A doença tem um significado diferente para as benzedeiras, pois pode estar relacionada as dores do espírito ou seu desequilíbrio em determinado momento, isso faz com que haja uma alteração fisiológica no corpo material e assim desencadeando o processo de doença. Nesses casos a medicina não pode ajudar, pois os medicamentos que existem e os procedimentos não auxiliam na cura desse mal, gerando assim uma frustação no paciente, esse por sua vez chega até as benzedeiras com um possível “mal que remédio nenhum pode curar”, dores que analgésicos não cessam.
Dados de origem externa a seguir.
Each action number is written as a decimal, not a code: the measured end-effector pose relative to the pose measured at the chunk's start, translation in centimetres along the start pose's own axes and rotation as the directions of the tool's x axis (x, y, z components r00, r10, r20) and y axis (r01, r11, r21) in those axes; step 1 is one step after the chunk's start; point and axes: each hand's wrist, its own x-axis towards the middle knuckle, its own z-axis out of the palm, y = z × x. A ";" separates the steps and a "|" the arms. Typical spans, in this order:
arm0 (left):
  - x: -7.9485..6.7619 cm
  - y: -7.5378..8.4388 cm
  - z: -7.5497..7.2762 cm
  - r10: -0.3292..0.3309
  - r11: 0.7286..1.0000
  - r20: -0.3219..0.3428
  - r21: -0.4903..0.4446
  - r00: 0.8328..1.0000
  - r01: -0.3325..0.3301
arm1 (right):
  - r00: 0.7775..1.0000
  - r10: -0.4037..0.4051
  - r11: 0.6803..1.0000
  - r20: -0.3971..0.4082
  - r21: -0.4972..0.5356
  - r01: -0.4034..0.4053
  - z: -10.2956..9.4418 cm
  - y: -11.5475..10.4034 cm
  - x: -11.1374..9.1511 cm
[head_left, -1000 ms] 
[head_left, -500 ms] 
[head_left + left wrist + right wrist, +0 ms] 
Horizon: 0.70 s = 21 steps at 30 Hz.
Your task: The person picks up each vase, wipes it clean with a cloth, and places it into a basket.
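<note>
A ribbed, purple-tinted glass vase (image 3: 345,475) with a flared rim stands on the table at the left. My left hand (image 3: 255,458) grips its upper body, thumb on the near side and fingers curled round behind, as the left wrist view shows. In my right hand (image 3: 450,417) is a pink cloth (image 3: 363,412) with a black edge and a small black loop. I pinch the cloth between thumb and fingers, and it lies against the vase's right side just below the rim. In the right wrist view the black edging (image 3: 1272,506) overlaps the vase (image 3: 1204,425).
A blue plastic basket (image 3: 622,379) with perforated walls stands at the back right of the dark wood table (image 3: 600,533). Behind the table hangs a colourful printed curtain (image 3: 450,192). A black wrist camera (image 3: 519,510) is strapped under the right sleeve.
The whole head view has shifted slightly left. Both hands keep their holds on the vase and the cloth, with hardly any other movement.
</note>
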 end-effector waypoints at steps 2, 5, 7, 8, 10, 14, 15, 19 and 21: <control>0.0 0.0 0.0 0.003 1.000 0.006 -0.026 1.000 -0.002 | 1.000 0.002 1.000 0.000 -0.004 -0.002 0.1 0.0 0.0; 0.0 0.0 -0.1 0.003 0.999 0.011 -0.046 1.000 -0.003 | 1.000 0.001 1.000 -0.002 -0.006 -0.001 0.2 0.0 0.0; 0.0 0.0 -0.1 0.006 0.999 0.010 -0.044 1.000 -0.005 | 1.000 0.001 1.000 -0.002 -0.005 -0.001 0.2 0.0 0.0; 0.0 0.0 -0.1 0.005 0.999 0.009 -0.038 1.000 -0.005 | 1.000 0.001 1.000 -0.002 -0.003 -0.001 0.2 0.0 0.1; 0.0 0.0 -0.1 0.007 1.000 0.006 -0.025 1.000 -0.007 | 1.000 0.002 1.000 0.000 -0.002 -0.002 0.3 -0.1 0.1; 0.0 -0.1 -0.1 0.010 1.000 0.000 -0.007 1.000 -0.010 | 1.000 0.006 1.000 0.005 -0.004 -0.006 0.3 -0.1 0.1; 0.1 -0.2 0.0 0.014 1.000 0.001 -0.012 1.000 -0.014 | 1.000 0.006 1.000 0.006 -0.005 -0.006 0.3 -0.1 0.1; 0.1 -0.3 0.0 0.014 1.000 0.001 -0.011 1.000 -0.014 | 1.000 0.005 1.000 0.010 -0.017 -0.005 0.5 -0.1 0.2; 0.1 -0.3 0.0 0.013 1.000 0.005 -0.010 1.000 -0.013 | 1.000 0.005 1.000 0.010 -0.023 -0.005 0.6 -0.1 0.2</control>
E após uma reza se tem o alívio desses sintomas.

CONSIDERAÇÕES FINAIS

A visão do processo saúde-doença da benzedeira se mostrou com maior complexidade, levando em consideração além da sintomatologia, aspectos emocionais e espirituais da pessoa enferma. A cura das enfermidades é possível pela fé da pessoa benzida e a conexão da benzedeira com o sagrado, podendo assim interceder pela libertação do mal acometido a pessoa.
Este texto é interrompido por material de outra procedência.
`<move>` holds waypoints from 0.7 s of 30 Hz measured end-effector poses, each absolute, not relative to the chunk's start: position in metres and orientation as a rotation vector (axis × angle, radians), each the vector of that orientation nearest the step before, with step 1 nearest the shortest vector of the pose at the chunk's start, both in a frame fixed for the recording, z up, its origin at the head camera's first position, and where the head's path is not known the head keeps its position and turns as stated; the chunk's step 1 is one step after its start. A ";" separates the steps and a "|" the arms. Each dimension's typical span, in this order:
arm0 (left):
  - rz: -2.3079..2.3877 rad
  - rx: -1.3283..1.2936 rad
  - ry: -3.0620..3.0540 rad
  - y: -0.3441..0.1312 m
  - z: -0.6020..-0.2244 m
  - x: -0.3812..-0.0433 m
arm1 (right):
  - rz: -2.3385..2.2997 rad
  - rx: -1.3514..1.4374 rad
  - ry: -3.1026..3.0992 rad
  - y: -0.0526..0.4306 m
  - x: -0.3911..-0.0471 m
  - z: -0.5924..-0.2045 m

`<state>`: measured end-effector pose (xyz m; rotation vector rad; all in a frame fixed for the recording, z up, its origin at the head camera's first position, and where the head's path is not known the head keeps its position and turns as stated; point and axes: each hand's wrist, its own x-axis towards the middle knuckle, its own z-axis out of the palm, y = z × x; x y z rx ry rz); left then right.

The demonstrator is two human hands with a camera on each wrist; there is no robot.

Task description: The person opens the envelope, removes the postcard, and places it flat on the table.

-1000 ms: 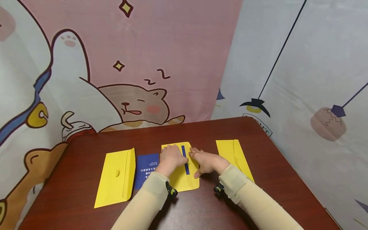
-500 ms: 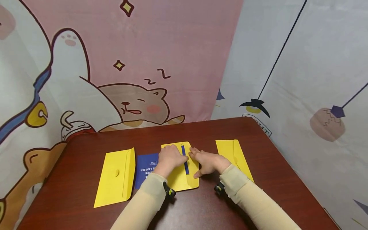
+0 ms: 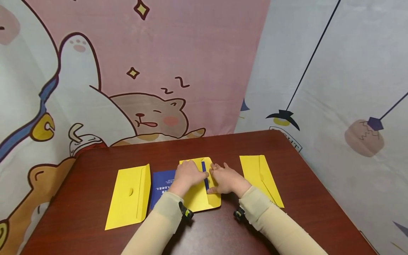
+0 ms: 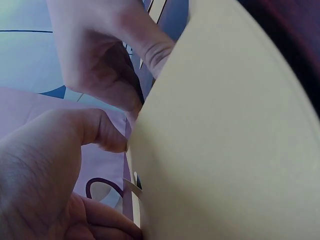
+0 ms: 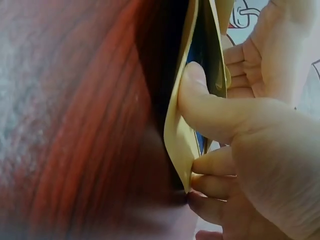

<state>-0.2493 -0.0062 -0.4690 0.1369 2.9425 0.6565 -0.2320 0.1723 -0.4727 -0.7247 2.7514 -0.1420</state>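
The right hand [image 3: 227, 180] has its thumb spread from its fingers and touches the flap of a yellow envelope [image 3: 197, 201]. The left hand [image 3: 188, 176] rests on the same envelope, its thumb near the opening, where a blue strip [image 3: 203, 168] shows. That envelope lies in the middle of the brown table [image 3: 223, 233]. Left of it lies a blue paper [image 3: 162, 179] with white writing, then another envelope [image 3: 124, 198]. A third envelope [image 3: 255, 170] lies to the right
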 end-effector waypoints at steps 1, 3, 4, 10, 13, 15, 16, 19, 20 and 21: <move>0.653 0.140 2.943 -0.006 -0.469 -0.249 | -0.137 -0.731 2.757 0.172 -0.232 -0.473; 0.638 0.152 2.953 -0.007 -0.470 -0.250 | -0.134 -0.761 2.758 0.172 -0.232 -0.474; 0.633 0.159 2.956 -0.007 -0.470 -0.250 | -0.135 -0.786 2.755 0.172 -0.232 -0.474; 0.575 0.146 2.972 -0.009 -0.472 -0.250 | -0.096 -0.941 2.701 0.172 -0.239 -0.476; 0.543 0.125 2.988 -0.009 -0.472 -0.250 | -0.081 -0.956 2.678 0.172 -0.242 -0.477; 0.540 0.118 2.993 -0.010 -0.472 -0.250 | -0.086 -0.958 2.672 0.172 -0.243 -0.478; 0.545 0.119 2.993 -0.010 -0.472 -0.250 | -0.085 -0.958 2.670 0.173 -0.243 -0.478; 0.551 0.122 2.989 -0.011 -0.472 -0.250 | -0.074 -0.957 2.673 0.173 -0.243 -0.478; 0.555 0.124 2.987 -0.011 -0.472 -0.250 | -0.060 -0.954 2.675 0.173 -0.243 -0.477; 0.562 0.125 2.983 -0.012 -0.472 -0.251 | -0.043 -0.952 2.678 0.173 -0.243 -0.477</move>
O dia-a-dia das benzedeiras é composto por rezas, benzeções, uso de ramos e remédios como banhos e chás com plantas medicinais. As representações apresentadas pelas benzedeiras na pesquisa, mostraram que os símbolos e as particularidades do benzimento tem contribuição da comunidade que a benzedeira está inserida e sobre sua influência religiosa.

A benzeção tem como mecanismo, resistir ao preconceito por meio da forma silenciosa e reservada com que realiza seus atendimentos, evitando dessa forma enfrentamento e conflitos, com aqueles que não compreendem essa forma de representação cultural com objetivo de curar. A maioria das benzedeiras têm receio de serem rotuladas como feiticeiras, isso pela falta de conhecimento dos elementos sagrados usados nos rituais e toda simbologia que envolve a prática.

Em relação as influências religiosas, a percepção é que a benzeção não está ligada a nenhuma religião, mas as pessoas que realizam os rituais, e suas percepções e compreensão do sagrado. Além, das particularidades que envolve o modo de vida dessas pessoas, seus costumes e tradições.